PROBLEM REQUIREMENTS:
Can you transcribe the data exactly? Leave the pictures out.

DATASET CONTENT:
*** Begin section ***

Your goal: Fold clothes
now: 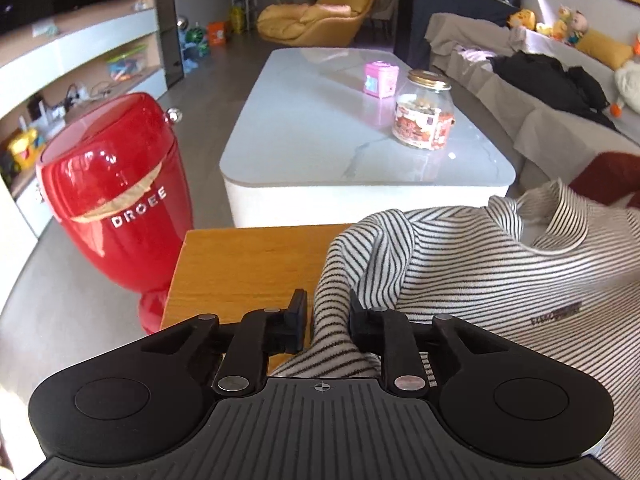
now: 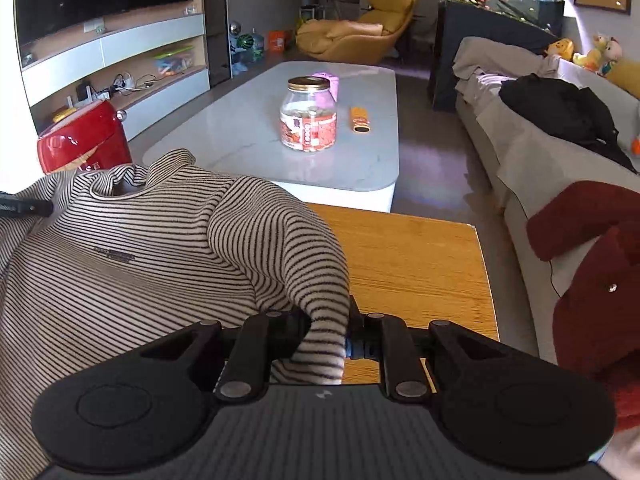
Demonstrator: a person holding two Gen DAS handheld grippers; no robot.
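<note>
1. Striped shirt lies on the wooden surface, collar away from the cameras.
2. Left tool has a sleeve fold between its fingers; the pads seem to pinch it, though cloth hides the contact.
3. Right tool grips the other sleeve.
4. Red bin stands beside the surface.

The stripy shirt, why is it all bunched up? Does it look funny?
Yes. The striped shirt isn't flat on the wooden table; each sleeve is pulled up into a hump, one in the left hand-held gripper, one in the right hand-held gripper. The collar stands crumpled too.
</note>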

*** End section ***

TASK SOLUTION:
Your goal: Fold clothes
now: 
now: 
Demonstrator: a person holding two Gen DAS handheld grippers; no robot.
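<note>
1. Striped shirt lies on the wooden surface, collar away from the cameras.
2. Left tool has a sleeve fold between its fingers; the pads seem to pinch it, though cloth hides the contact.
3. Right tool grips the other sleeve.
4. Red bin stands beside the surface.

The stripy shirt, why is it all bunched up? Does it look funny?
Yes. The striped shirt isn't flat on the wooden table; each sleeve is pulled up into a hump, one in the left hand-held gripper, one in the right hand-held gripper. The collar stands crumpled too.
</note>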

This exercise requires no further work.